Los países sudamericanos ya pasaron por estas situaciones de gran deuda pública y privada. Se conocen bien las medidas que funcionaron. Pero la historia no interesa. Está claro que con esta situación hay gente que está ganando mucho dinero a nuestra costa. Por lo tanto interesa mucho mantener toda esta incertidumbre.

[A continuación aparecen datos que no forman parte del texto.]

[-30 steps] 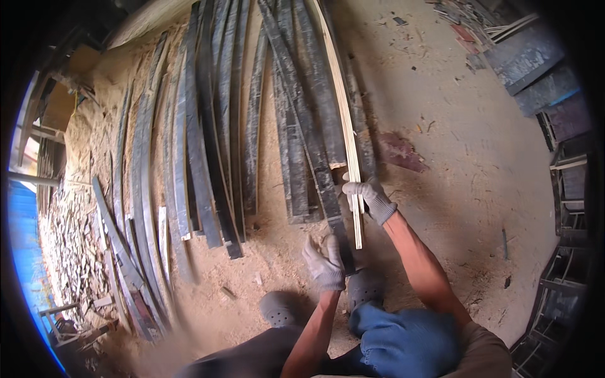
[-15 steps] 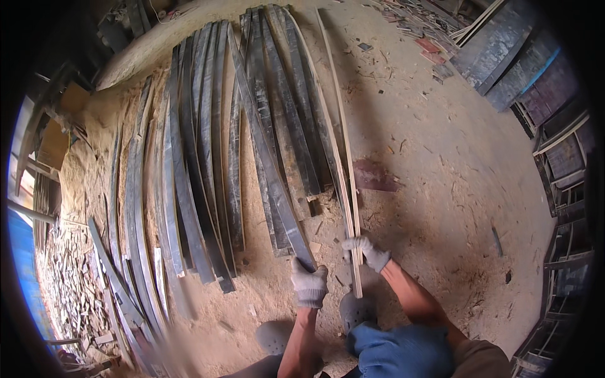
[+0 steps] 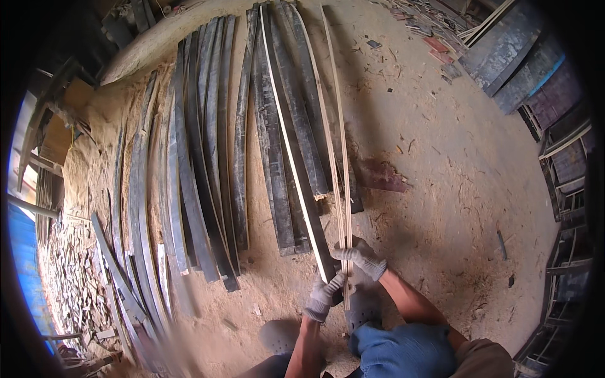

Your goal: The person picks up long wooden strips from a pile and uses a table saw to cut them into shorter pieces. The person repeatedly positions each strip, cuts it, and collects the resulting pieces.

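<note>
My left hand [image 3: 322, 297], in a grey-white knit glove, is closed round the near end of a long plywood strip [image 3: 292, 165]. That strip is turned so its pale edge faces up, with its dark face to the side. My right hand [image 3: 362, 258], gloved alike, grips a pair of plywood strips [image 3: 345, 189] standing on edge, their pale layered edges upward. The two hands are close together, the right slightly farther away. Between them the near ends of the strips nearly meet. Under both hands the fingers are partly hidden.
Several dark strips [image 3: 200, 157] lie lengthwise to the left on the dusty ground [image 3: 454, 208]. A heap of wood scraps [image 3: 75, 286] is at far left. Dark panels [image 3: 504, 50] lean at the upper right. My grey clogs [image 3: 279, 336] stand just below the hands.
My left hand has moved right and nearer to me, turning its strip from dark face up to pale edge up. My right hand has shifted slightly left along its strips.
</note>
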Motion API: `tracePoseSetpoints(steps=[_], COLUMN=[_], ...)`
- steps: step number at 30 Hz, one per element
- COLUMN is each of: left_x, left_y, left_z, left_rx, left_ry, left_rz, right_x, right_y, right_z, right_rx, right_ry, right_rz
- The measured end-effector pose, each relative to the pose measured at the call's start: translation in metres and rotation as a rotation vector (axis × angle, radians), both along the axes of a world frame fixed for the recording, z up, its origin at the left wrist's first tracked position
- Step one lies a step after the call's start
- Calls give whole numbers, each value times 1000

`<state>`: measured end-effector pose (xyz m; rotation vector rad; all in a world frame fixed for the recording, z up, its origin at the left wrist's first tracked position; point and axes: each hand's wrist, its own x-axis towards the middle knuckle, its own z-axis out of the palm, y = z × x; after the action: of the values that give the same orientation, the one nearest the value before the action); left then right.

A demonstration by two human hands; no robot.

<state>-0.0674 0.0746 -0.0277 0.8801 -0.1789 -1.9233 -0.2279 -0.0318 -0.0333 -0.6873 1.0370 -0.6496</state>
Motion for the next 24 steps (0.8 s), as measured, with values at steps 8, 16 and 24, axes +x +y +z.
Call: tracePoseSetpoints(steps=[8, 16, 24], left_x=[-7, 16, 23], left_y=[9, 3, 10], left_z=[-13, 16, -3], left_rx=[130, 52, 154], left_ry=[8, 334, 117], left_rz=[-129, -101, -125], right_x=[-2, -79, -91], right_y=[-2, -3, -3], right_z=[19, 75, 47], right_rx=[-180, 194, 215], right_ry=[522, -126, -253], right_rz=[-286, -293, -233])
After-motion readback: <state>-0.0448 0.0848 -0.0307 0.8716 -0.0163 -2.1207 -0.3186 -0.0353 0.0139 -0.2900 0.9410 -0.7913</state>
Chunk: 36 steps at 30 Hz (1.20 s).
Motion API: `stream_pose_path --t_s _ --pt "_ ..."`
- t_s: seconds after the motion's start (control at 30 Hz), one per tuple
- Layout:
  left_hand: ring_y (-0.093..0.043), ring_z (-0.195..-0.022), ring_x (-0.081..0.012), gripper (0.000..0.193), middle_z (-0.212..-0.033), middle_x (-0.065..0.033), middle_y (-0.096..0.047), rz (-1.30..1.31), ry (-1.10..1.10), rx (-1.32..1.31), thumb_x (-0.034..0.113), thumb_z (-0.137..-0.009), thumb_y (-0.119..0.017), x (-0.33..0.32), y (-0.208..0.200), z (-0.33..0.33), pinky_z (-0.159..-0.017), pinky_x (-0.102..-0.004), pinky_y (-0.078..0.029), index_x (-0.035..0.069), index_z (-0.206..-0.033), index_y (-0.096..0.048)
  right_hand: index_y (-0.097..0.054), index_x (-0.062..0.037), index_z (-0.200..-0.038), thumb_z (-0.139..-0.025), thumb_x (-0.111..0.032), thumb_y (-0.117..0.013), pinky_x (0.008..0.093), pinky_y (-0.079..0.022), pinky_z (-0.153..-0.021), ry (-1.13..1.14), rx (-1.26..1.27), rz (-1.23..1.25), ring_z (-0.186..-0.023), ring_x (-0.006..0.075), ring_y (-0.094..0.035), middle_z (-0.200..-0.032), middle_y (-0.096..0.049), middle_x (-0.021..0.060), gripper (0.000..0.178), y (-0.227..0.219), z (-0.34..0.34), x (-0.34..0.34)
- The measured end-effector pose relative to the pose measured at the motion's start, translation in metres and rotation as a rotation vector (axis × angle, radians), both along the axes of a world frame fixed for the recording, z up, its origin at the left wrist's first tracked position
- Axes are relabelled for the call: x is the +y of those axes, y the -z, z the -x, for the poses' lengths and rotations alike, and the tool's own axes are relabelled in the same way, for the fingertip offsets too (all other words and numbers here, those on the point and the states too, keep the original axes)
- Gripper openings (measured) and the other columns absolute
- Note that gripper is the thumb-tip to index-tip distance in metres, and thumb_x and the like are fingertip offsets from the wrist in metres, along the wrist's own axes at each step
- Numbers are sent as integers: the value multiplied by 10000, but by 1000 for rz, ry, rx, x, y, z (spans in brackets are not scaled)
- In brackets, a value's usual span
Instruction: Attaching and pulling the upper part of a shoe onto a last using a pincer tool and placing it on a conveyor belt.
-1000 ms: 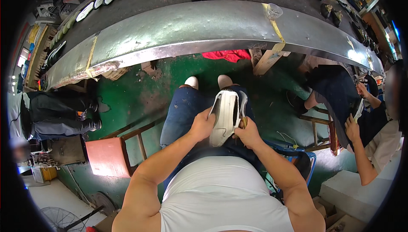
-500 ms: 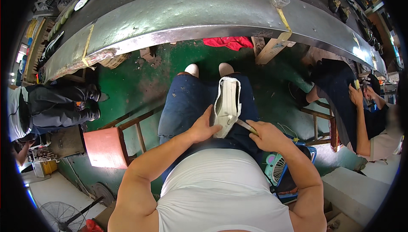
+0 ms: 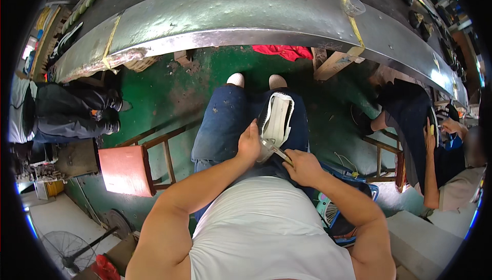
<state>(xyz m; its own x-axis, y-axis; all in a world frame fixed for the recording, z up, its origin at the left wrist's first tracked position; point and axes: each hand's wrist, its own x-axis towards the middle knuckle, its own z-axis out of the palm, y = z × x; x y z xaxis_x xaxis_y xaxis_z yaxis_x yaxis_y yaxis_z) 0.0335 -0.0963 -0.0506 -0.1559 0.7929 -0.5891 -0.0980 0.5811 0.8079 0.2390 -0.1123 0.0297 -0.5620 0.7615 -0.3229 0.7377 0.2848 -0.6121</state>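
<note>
A shoe (image 3: 278, 118) lies bottom up across my right thigh, its underside pale and its rim white and dark. My left hand (image 3: 249, 140) is closed around the shoe's near left side, with the thumb side up. My right hand (image 3: 303, 167) grips the handle of a hammer (image 3: 279, 153). The hammer's metal head rests over the near end of the shoe, close to my left fingers. My right fingers are wrapped round the handle, and the hammer head's exact contact with the shoe is hard to make out.
A long metal-edged bench (image 3: 230, 18) curves ahead, with a clear plastic cup (image 3: 353, 6) on its rim. At left is a stool (image 3: 125, 171); at right, a seated person (image 3: 410, 121) works. A small turquoise fan (image 3: 325, 209) sits beside my right hip. Red cloth (image 3: 284, 52) lies under the bench.
My right hand and the hammer have shifted nearer and left, so the head now sits at the shoe's near end. My left hand's fingers have closed more around the shoe.
</note>
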Motion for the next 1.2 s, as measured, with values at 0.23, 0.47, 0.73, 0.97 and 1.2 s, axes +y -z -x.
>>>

Si puedo conseguir un 8% por mi dinero, ¿por qué conformarme con un mísero 3%?.
Estas son las reflexiones de un viajero en tránsito, camino de su país. Un país que cada vez se gobierna más desde fuera, queramos o no. Hay que aceptar que nuestros políticos están para cambiar las cortinas del salón, renovar los muebles o pintar la escalera, pero que los dueños de la casa son otros.